Workflow+ Architect
Herausforderung
Die büro+ ERP-Benutzer von AlphaCom mussten Workflow+-Automatisierungsskripte schreiben – eine Aufgabe, die Kenntnisse von Hunderten proprietärer Befehle mit spezialisierter Syntax erfordert. Die Lernkurve war steil, die Skriptentwicklung dauerte Stunden oder Tage, und Fehler waren häufig.
Lösung
Ich konzipierte und entwickelte Workflow+ Architect, ein Multi-Agenten-KI-System, bei dem ein dynamischer Supervisor spezialisierte Worker-Agenten parallel orchestriert. Das System durchsucht Dokumentationen, ruft Musterbeispiele ab und inspiziert Datenbankschemas bei Bedarf. Eine Evidence-Only-Validierungsschicht stellt sicher, dass generierter Code nur Befehle verwenden kann, die durch Dokumentationssuche verifiziert wurden, und fängt Halluzinationen ab, bevor sie den Benutzer erreichen. Pinned File State und kontextverankertes Editieren lösen die hartnäckigen Probleme von LLM-Gedächtnisdrift und Zeilennummer-Fehlzählung.
Ergebnis
Die Skriptgenerierung sank von Stunden auf Minuten. Die optimierte Sucharchitektur reduziert LLM-API-Aufrufe signifikant durch Caching und Wiederverwendung von Suchergebnissen. Das Evidence-Validierungssystem fängt Halluzinationen ab, indem es nur Befehle zulässt, die in der Dokumentation gefunden wurden. Eine kontinuierliche Lernpipeline erfasst Benutzerkorrekturen und extrahiert verallgemeinerbare Muster, sodass sich das System mit der Nutzung verbessert. Das Projekt läuft in Produktion mit vollständiger Observability via OpenTelemetry, Prometheus und Grafana-Dashboards.
Wichtige Highlights
Multi-Agenten-Orchestrierung
Ein dynamischer Supervisor analysiert Anfragen und spawnt spezialisierte Worker parallel – Dokumentationssuche, Beispielabruf und Schema-Inspektion – und synthetisiert Ergebnisse zu kohärenten Antworten.
Intelligente Sucharchitektur
Zweischichtige Suche kombiniert BM25-Volltext- und Vektor-Embeddings mit Reciprocal Rank Fusion. HyDE generiert hypothetische Dokumentation für besseren Recall, während gestufte Eskalation und ein 1000-Einträge-Embedding-Cache API-Aufrufe um ~50% reduzieren.

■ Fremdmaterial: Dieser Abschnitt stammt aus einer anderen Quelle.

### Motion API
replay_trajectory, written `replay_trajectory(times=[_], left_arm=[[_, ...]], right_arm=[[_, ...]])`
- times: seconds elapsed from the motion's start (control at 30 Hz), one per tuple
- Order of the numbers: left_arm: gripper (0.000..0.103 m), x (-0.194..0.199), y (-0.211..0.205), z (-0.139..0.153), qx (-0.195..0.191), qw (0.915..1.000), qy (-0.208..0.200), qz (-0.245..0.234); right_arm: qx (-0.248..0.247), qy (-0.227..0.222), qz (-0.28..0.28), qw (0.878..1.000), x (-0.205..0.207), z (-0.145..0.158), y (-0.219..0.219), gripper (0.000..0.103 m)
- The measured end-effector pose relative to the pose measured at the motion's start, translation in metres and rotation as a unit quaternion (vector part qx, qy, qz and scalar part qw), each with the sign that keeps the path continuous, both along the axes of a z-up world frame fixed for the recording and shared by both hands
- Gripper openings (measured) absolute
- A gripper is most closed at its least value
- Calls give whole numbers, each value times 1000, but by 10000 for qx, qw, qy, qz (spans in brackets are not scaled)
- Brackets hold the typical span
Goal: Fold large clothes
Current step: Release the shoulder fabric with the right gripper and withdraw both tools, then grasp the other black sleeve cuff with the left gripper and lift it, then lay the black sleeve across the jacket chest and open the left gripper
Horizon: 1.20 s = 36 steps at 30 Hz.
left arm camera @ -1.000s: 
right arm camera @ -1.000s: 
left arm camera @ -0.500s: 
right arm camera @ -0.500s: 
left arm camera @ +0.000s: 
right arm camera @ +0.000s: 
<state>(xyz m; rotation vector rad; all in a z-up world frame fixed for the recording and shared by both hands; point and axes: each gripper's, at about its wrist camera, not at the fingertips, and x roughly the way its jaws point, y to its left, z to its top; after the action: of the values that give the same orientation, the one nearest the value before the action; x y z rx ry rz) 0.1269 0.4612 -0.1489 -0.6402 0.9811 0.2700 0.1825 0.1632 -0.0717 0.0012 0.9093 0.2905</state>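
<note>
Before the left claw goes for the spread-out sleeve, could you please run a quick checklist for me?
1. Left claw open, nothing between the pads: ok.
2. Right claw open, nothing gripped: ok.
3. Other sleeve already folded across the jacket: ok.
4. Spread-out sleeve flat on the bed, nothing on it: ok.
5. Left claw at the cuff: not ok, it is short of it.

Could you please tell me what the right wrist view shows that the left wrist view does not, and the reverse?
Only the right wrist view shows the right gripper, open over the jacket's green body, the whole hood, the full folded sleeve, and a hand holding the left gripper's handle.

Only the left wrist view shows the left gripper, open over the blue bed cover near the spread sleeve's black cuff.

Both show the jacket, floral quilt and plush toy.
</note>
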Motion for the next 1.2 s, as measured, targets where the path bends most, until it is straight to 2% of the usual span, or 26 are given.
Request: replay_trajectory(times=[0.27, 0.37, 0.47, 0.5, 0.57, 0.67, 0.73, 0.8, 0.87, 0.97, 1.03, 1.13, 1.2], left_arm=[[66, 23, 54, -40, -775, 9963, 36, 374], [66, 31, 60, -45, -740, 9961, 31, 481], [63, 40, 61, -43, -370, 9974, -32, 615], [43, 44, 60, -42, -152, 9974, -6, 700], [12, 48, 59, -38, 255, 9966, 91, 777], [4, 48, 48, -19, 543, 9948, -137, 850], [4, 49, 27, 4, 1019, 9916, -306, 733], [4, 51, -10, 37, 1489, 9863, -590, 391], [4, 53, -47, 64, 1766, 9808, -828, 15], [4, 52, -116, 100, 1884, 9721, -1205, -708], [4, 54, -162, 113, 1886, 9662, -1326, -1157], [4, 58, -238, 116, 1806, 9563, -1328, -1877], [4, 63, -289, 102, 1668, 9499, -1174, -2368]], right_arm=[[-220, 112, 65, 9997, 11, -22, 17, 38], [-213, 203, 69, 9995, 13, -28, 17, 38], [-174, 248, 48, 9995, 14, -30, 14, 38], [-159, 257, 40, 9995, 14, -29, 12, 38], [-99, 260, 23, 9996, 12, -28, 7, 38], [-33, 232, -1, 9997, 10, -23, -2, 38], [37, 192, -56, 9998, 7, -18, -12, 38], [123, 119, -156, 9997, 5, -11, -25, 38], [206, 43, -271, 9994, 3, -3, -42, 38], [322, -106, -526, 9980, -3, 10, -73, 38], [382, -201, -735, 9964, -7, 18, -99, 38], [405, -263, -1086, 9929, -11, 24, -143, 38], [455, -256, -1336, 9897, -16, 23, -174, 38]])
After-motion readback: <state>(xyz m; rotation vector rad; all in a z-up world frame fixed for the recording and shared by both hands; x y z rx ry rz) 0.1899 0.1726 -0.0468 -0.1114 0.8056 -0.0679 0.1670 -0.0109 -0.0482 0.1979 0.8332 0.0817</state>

Semantische Selbstverifikation
Ein kleines LLM extrahiert Befehlsaufrufe semantisch aus generiertem Code – versteht Struktur statt Pattern-Matching. Erkennt ~80% halluzinierter Befehle, die Regex übersehen würde.
Kontextverankertes Editieren
Eliminiert Zeilennummer-Drift durch die Verwendung von Codeblock-Ankern für chirurgische Bearbeitungen. Der Agent liefert Ziel- und Ersetzungsblöcke statt Zeilennummern für präzise Modifikationen.
Pinned File State
Die physische Skriptdatei wird bei jedem Turn von der Festplatte gelesen und löst das LLM-Gedächtnisproblem. Die KI verlässt sich nie auf veralteten Konversationsspeicher für den Code-Zustand.
Echtzeit-Streaming
SignalR WebSocket liefert Tokens während der Generierung mit Phasen-Fortschrittsereignissen. Ein Streaming-Filter trennt internes Reasoning von der Benutzerausgabe – saubere Antworten mit voller Debugging-Fähigkeit.
Kontinuierliches Lernen
Benutzerkorrekturen durchlaufen eine Pipeline: Erfassung, Validierung, Musterextraktion und Konfidenz-Scoring. Das System ruft relevante Muster für zukünftige Abfragen via semantischer Suche ab.
Resiliente Architektur
Vollständiges Circuit-Breaker-Pattern mit Zustandsübergängen und Fehlertracking. Per-Endpoint-Rate-Limiting mit mehreren Algorithmen, LangSmith-Tracing für Debugging und adaptives Sampling unter Last.